### [Required action]
Reproduce verbatim the lines of the material below, starting at the line with "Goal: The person" and ending at the line with "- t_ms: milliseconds", both inclusive; skip the rest.

### [Provided records]
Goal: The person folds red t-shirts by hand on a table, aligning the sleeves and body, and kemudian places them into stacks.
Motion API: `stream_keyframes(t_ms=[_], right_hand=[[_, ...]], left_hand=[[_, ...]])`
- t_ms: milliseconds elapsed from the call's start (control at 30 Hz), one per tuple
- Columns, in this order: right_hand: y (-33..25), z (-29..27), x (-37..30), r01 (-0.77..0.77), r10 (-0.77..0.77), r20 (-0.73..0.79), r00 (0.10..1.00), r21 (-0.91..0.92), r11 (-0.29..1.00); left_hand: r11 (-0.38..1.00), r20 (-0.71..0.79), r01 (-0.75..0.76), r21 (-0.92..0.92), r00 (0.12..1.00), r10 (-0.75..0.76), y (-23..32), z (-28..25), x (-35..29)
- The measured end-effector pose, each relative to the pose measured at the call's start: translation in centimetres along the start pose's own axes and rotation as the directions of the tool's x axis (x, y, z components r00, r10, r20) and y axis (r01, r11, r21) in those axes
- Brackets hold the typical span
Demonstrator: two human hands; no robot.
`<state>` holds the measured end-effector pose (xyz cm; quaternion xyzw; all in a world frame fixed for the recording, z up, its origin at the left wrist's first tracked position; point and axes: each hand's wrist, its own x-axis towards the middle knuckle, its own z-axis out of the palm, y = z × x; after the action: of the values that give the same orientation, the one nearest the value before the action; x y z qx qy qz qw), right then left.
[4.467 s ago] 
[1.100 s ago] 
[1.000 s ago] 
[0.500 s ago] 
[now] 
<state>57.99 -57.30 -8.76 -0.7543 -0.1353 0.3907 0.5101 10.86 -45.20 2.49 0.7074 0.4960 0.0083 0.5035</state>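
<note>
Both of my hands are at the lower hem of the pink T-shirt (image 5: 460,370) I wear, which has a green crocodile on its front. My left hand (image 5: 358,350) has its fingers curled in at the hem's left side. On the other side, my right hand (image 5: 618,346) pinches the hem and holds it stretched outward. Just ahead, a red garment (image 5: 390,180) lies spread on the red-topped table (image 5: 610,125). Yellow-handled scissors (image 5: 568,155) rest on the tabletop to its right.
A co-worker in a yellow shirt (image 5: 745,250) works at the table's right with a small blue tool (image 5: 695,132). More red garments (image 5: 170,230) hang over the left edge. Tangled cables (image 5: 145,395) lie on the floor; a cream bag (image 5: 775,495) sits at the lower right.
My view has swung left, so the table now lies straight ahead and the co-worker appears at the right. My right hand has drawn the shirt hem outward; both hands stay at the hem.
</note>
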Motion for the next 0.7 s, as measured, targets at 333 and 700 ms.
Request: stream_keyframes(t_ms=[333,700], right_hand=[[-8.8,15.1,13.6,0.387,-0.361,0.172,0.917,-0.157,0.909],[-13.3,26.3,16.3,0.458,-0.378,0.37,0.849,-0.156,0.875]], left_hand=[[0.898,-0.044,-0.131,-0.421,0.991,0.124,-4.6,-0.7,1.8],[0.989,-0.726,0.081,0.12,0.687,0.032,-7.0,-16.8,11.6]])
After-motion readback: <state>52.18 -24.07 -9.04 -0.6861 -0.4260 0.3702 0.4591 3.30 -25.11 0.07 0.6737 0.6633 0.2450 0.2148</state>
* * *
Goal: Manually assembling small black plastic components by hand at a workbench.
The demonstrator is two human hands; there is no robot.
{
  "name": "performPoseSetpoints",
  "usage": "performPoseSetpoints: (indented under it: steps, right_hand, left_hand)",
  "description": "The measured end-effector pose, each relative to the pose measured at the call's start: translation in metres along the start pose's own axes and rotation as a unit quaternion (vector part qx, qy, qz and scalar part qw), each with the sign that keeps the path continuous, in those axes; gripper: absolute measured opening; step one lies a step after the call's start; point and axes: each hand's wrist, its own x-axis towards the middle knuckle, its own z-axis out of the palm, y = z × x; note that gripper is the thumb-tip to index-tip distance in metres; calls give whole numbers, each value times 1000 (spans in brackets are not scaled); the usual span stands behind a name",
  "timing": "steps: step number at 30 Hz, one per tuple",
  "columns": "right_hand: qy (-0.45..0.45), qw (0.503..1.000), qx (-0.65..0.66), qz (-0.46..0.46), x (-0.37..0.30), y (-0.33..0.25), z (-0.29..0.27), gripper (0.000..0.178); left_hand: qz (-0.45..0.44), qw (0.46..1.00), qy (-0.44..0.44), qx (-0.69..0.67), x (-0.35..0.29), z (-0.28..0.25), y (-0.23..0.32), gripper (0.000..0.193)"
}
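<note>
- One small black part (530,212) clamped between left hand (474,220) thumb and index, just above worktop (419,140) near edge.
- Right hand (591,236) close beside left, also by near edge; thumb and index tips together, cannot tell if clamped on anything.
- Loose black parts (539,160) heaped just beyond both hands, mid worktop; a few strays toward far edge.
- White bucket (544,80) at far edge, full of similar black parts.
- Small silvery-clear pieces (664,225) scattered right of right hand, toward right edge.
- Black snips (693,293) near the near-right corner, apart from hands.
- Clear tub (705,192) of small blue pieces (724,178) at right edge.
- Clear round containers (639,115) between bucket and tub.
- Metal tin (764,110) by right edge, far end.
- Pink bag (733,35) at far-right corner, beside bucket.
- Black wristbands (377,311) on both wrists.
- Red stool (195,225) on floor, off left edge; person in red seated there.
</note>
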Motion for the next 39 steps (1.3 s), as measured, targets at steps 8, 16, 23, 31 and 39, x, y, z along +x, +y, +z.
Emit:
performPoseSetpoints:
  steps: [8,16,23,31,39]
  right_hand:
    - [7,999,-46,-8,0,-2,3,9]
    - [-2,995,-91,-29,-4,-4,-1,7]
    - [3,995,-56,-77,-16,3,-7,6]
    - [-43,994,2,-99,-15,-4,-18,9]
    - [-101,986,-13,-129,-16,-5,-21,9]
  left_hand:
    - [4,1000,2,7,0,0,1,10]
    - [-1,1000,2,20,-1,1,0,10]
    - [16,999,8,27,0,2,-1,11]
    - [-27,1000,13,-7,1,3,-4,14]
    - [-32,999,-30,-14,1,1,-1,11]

### [Result]
Goal: The person folds red t-shirts by hand on a table, aligning the sleeves and body, and kemudian places them into stacks.
Motion API: `stream_keyframes(t_ms=[_], right_hand=[[_, ...]], left_hand=[[_, ...]])`
- t_ms: milliseconds elapsed from the call's start (control at 30 Hz), one per tuple

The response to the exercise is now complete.